■ TASK OBJECTIVE:
Please state the number of lines in the listing that contain the word "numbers", and nothing else.

■ RECORDED DATA:
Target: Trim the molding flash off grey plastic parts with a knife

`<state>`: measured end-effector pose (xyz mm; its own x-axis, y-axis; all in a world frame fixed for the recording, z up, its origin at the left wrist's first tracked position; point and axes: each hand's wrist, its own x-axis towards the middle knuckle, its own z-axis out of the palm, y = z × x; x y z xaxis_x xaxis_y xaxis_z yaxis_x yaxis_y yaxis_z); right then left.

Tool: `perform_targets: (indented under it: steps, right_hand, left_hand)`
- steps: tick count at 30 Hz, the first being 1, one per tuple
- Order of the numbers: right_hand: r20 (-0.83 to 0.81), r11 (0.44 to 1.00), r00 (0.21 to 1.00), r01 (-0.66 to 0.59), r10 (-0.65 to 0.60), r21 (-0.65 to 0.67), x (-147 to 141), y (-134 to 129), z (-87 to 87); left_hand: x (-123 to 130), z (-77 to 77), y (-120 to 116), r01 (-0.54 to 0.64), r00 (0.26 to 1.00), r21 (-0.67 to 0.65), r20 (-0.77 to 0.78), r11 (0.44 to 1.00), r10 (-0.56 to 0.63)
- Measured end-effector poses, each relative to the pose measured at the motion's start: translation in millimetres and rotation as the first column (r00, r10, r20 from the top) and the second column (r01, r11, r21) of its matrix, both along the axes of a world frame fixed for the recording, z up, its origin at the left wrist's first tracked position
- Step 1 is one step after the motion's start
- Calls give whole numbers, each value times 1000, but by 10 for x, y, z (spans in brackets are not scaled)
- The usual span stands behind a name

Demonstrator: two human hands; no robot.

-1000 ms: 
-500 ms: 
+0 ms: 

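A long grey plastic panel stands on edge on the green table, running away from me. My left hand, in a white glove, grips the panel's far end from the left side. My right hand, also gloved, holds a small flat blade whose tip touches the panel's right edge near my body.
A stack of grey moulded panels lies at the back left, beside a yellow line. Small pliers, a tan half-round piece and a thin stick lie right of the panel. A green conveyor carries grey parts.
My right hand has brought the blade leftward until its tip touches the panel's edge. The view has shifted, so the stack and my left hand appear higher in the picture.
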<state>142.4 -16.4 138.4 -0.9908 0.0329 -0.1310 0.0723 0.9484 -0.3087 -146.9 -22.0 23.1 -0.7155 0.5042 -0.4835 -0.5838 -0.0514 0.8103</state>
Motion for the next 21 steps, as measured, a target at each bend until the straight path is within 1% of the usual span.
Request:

■ RESPONSE FOR THIS EXERCISE:
2